Strippenzieher

Gerhard Cromme 80

Der Doyen der Old Economy ist immer noch aktiv – und ist auf Tuchfühlung mit der deutschen Start-up-Szene gegangen.

Gerhard Cromme 80

ak – Er gehört zu den Strippenziehern der früheren Deutschland AG. Als Aufseher zahlreicher Dax-Konzerne hatte Gerhard Cromme einst eine Menge Einfluss in der deutschen Wirtschaft. Und auch noch mit 80 Jahren hat sich der frühere Stahl­manager und Multiaufsichtsrat nicht ganz in den Ruhestand verabschiedet. Als Aufsichtsratsvorsitzender der Auto1 Group ist er immer noch aktiv.

Im Spätherbst seiner Laufbahn ist Cromme – einst Doyen der Old Economy –  auf Tuchfühlung mit der deutschen Start-up-Szene gegangen. Im vergangenen Jahr heuerte er als Beiratsvorsitzender des Cleantechs Theion an, in das er auch investiert hat. Theion will Kristallbatterien mit langer Lebensdauer und hoher Kapazität für Smartphones und andere mobile Geräte bauen.

Mehr Industrieerfahrung als Cromme bringt da wohl kaum ein Berater mit: Der promovierte Jurist startete seine Karriere 1971 beim französischen Konzern Saint-Gobain. 1986 wechselte er zu Krupp und wurde Chef von Krupp Stahl in Bochum. Cromme fädelte die Fusion mit dem Ruhr-Konkurrenten Hoesch ein, sieben Jahre später folgte die nächste Großfusion: 1999 entstand Thyssenkrupp, zusammen mit Thyssen-Manager Ekkehard Schulz führte Cromme den deutschen Stahlprimus in einer Doppelspitze, bevor er 2001 an die Aufsichtsratsspitze des Konzerns rückte. In den Nullerjahren stand Cromme auf dem Höhepunkt seine Karriere: Er wurde Aufsichtsratsvorsitzender auch bei Siemens, hatte Mandate bei Allianz, Lufthansa, Hochtief, Axel Springer, Volkswagen und Eon und leitete bis 2008 die Regierungskommission Deutscher Corporate Governance Kodex.

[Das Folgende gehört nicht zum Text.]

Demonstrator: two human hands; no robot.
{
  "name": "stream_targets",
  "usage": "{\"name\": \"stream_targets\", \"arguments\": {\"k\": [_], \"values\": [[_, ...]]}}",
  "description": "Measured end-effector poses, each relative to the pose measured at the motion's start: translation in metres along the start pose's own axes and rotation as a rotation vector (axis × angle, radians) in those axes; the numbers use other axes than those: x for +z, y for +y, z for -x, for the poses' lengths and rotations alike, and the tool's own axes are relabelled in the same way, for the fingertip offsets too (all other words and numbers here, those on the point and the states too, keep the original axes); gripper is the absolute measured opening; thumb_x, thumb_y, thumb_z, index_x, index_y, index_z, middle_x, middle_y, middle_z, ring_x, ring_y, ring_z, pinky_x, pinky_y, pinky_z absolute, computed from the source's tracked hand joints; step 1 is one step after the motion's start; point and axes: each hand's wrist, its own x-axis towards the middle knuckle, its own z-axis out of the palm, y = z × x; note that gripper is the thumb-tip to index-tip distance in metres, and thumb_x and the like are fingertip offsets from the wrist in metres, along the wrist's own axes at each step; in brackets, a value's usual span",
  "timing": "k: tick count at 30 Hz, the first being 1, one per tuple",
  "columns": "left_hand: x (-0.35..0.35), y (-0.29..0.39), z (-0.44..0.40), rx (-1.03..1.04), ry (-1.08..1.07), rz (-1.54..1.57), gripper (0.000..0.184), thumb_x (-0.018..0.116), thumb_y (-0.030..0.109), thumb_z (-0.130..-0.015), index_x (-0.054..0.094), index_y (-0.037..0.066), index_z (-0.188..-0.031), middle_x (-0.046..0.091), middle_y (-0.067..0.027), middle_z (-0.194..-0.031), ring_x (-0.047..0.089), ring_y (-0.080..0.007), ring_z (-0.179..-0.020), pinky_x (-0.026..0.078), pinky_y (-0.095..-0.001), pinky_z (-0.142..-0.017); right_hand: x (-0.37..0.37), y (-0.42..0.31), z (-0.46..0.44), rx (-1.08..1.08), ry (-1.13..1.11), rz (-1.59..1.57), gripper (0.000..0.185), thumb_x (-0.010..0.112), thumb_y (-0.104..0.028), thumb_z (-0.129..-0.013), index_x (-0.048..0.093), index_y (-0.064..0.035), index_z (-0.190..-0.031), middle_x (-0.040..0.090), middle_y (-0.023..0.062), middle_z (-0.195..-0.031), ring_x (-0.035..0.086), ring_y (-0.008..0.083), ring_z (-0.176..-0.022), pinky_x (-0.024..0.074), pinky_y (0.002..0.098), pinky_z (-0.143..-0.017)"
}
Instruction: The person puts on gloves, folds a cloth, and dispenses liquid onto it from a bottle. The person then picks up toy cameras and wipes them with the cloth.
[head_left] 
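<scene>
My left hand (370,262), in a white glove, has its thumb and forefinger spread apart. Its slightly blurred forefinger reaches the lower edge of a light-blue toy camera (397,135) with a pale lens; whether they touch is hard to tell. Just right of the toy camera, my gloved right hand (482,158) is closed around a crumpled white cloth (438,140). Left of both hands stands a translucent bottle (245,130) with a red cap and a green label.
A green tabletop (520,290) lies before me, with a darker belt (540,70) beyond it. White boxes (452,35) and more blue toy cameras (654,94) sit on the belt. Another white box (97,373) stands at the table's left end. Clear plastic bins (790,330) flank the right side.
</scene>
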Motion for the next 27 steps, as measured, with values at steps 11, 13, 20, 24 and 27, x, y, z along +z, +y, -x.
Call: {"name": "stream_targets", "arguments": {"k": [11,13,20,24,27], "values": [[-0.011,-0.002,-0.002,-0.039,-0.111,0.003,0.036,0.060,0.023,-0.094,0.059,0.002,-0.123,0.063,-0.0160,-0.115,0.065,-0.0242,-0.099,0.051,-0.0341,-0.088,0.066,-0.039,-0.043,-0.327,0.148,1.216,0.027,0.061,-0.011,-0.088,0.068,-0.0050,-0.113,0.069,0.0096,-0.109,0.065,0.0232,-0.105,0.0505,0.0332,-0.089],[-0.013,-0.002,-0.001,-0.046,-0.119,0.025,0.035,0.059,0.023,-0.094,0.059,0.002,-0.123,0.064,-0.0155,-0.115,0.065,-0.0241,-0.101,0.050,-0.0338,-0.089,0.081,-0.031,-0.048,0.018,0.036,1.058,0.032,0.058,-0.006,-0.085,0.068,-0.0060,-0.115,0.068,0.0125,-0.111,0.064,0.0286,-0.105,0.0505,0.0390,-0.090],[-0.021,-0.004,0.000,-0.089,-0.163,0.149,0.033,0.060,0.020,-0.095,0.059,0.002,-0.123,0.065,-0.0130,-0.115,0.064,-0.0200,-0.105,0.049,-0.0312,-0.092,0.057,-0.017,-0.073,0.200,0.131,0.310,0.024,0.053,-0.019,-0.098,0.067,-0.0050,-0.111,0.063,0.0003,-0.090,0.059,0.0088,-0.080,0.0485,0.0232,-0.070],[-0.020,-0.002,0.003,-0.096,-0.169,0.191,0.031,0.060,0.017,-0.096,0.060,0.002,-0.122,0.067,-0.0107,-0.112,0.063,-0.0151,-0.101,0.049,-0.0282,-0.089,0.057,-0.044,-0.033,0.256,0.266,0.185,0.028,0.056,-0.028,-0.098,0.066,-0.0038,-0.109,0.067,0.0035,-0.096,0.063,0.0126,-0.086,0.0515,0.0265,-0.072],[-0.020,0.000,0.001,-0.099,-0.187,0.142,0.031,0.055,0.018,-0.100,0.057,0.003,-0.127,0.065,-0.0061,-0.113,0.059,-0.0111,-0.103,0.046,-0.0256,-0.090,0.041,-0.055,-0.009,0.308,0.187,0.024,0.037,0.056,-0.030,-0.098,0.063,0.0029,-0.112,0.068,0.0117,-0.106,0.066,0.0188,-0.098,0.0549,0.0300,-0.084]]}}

Doch dann begann der Stern des machtbewussten Managers zu sinken. Die milliardenschweren Fehlinvestitionen in Stahlwerke in Brasilien und den USA führten Thyssenkrupp in eine tiefe Krise. Auch waren unter Crommes Aufsicht erhebliche Compliance-Verfehlungen toleriert worden. 2013 verlor er die Unterstützung seines Mentors Berthold Beitz, Cromme trat im März zurück.

Auch bei Siemens stand AR-Chef Cromme zu dieser Zeit unter heftigem Beschuss, der Führungswechsel von Peter Löscher zu Joe Kaeser verlief chaotisch. Crommes Machtwille hielt ihn auf dem Aufsichtsvorsitz, doch war er bis zu seinem Abgang 2017 höchst umstritten.

Am Samstag feiert Gerhard Cromme seinen 80. Geburtstag.